With inventories having now receded and more importantly when that recession started, I have to believe that was the correct interpretation. No matter how much the real economy actually and persistently slowed after 2011, mainstream projections always made that out to be temporary, especially after QE3 was introduced. Thus, businesses were ordering product for the economy that was just around the corner as told to them by their economists, whether inhouse or outsourced, all of whom based their projections on the same models used by central bankers – those that in every iteration showed, in sciency math, “stimulus” always works.
It was the most “real” expression for the economy that “should be” rather than the economy that actually was. In that respect, it would make perfect sense why in 2015 it just stopped. The early months of that year were where prediction and reality really started to drift apart, and often, in some industries, rapidly and alarmingly. Even if you wanted to still believe in the Blue Chip Economic Survey and its assurances that weakness was “transitory” (Yellen’s word for it), and the rest of 2015 eventually working out to be fine, you would start to hedge at least against the other possibility that was more and more apparent by the month. Remain overall optimistic, but order just a little less inventory just in case.
By the end of 2015, of course, there was very little left of those projections. Even when the FOMC “raised rates” that December for the first time in a decade, intentionally making a big deal out of it, there was a deer-in-headlights quality to it all that was resoundingly appreciated by everyone who could see that it was more or less one final stunt meant as much to preserve the idea of ‘transitory.”
Having only just started to re-align inventory with sales, are businesses now going to fall for it a second time (which really wouldn’t be a second time)? Are they going to be enticed and allured by the next big “stimulus” ideas, even with inventory levels still close upon historic highs? There is an underappreciated human element to all of this, one that monetary policy and QE expectations were predicated on perhaps more than anything else. We used to call it “recession fatigue” but it’s more than that; more like depression optimism, where after suffering so long without any real economic growth many people in business, as well as outside of it, might be forgiven for thinking that it just can’t go on any longer, and the next trick just has to work (especially if it is “different”).

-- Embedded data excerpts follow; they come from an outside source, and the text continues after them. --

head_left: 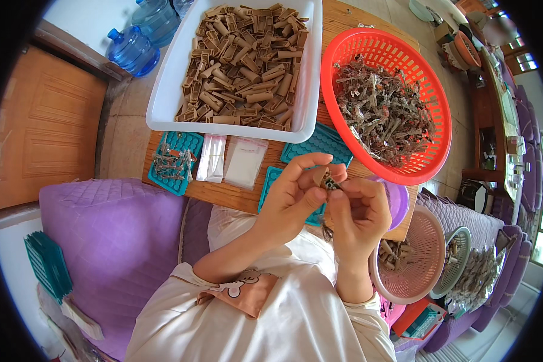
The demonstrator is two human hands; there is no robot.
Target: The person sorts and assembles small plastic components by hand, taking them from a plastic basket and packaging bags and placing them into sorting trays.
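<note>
Above the table's near edge, my left hand (297,196) pinches a small tan plastic shell (321,175) between thumb and fingers. My right hand (363,211) is closed beside it, gripping a small dark circuit board (330,183) against the shell. Thin wires seem to hang below the right fingers, partly hidden. Behind the hands lie teal ridged trays (318,145). A white tub (311,123) heaped with similar tan shells (247,66) stands at the back. To its right, a red basket (443,136) holds tangled wired parts (386,111) in clear wrapping.
On the wooden table (214,194), left, are a teal tray with metal pieces (174,161) and clear plastic bags (245,161). A purple bowl (399,202), a pink basket (431,253) and a green basket (463,241) stand at right. Water jugs (133,53) stand far left, beyond a purple seat (108,241).
</note>
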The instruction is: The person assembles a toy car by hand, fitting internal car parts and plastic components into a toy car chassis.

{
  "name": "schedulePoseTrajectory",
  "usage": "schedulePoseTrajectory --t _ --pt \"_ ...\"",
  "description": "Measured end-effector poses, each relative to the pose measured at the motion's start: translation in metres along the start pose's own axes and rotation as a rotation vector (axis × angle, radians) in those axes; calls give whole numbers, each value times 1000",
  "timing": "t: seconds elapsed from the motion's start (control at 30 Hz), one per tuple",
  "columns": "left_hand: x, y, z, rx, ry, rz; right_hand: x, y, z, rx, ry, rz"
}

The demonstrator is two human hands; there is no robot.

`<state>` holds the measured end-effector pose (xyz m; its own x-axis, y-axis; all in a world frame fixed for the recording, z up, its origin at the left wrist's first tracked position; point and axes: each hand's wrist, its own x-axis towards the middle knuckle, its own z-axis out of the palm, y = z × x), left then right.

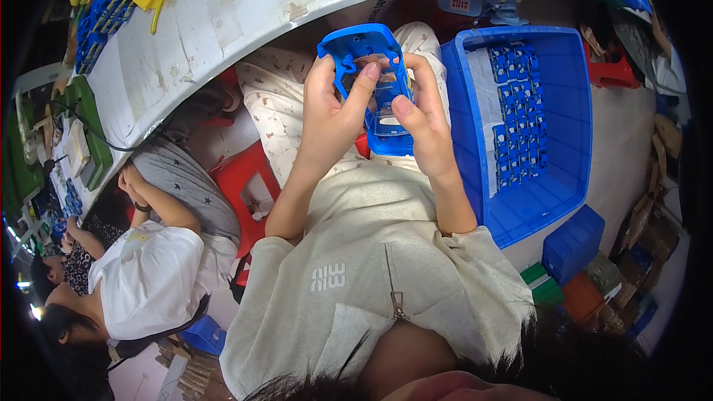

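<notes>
Above my lap, both hands hold a hollow blue plastic casing (pixel 356 38), its inner side toward me. My left hand (pixel 327 108) grips the casing's left side, with the thumb laid across the inside. Round the right side curl the fingers of my right hand (pixel 428 115), its thumb bent over the lower part. Clear, shiny material shows within the casing near the thumbs, but its shape is partly hidden. Another blue plastic part (pixel 390 145) shows just below; whether it joins the casing I cannot tell.
To the right stands a large blue tub (pixel 469 145) with rows of small blue parts (pixel 520 115). The white table (pixel 252 7) bears yellow-handled pliers (pixel 165 1) and blue parts (pixel 110 11). A co-worker in white (pixel 152 275) sits left, near a red stool (pixel 241 182).
</notes>
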<state>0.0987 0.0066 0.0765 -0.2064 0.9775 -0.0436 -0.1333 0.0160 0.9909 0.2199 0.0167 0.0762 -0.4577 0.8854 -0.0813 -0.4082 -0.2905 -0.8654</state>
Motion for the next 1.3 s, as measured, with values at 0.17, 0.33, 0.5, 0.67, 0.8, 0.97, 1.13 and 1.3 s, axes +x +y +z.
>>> schedulePoseTrajectory --t 0.17,0.33,0.5,0.67,0.8,0.97,1.13,1.3 --pt "1 -5 -3 -21 -15 -9 1 4 -1 16 24 -19" --pt "-1 -2 1 -43 21 18 2 5 -3 -56 -34 -51" --pt "4 -10 2 76 73 107 1 2 -5 -307 27 -44" --pt "4 -14 6 275 89 215 14 0 0 -697 210 -117" --pt "1 -22 5 360 73 230 15 5 -3 -662 221 -132" --pt "-1 -17 6 372 56 138 15 6 -3 -664 217 -152" --pt "1 -17 7 377 47 168 15 3 -1 -691 232 -141" --pt "0 -15 10 380 74 178 16 6 -2 -719 238 -175"
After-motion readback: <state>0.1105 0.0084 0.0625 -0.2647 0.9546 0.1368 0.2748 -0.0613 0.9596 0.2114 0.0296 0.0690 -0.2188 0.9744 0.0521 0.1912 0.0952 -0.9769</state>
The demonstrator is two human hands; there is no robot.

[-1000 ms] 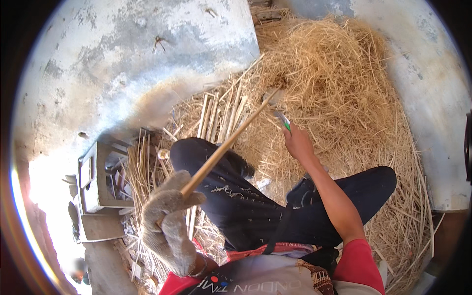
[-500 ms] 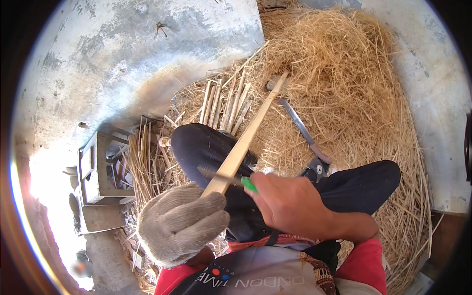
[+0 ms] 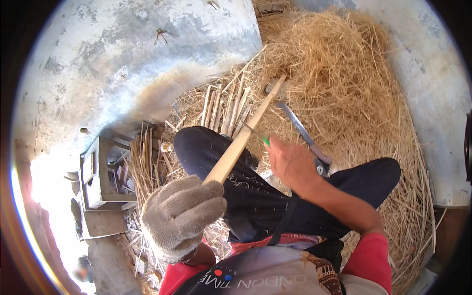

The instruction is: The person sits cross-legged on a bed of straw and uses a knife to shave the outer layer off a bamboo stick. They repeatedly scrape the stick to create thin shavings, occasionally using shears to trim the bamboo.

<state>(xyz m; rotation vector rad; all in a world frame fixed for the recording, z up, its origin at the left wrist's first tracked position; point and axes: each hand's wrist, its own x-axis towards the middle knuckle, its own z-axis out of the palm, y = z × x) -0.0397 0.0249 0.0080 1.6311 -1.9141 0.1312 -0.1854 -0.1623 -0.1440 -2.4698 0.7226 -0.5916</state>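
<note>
My left hand [image 3: 184, 214], in a grey knitted glove, grips the near end of a long pale strip of split wood or bamboo [image 3: 235, 153]. The strip slants up and away across my left thigh, and its far tip reaches the straw. Bare and slightly blurred, my right hand [image 3: 295, 162] is closed round the green handle of a knife [image 3: 267, 140]. Its thin blade lies across the strip, past the middle of its length. Most of the handle is hidden in my fingers.
A long-bladed machete [image 3: 296, 122] lies on the straw between my legs. Beyond it rises a large heap of fine shavings [image 3: 339, 59]. Several split sticks [image 3: 223, 109] lie past my left knee. A wooden frame [image 3: 105, 172] and a bundle of thin strips [image 3: 143, 160] are at the left.
My right hand has slid the knife away from me along the strip, from near the gloved hand to farther out. My left hand keeps its hold, almost in the same place.
</note>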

The other side to that “reflation”, however, is how after each the economy overall is left that much further behind. By that I mean inventory levels weren’t much of an issue in 2013 when “reflation” last took hold, but they sure are now. Thus, the economy will have to work that much harder just to get back to even or zero before ever starting in truly forward fashion again. That makes it more likely the economy is tripped up before that point, or just never makes it that far even if there are real economic effects all over again, real as well as imagined.
As with inventory, the economy after 2015 has that much bigger of a mountain to climb to truly get going. Without the contribution of that $51 billion in new inventory in Q4, real GDP would have been just 0.86%. That’s an exceedingly small platform for actual positive momentum and capacity with which to get started.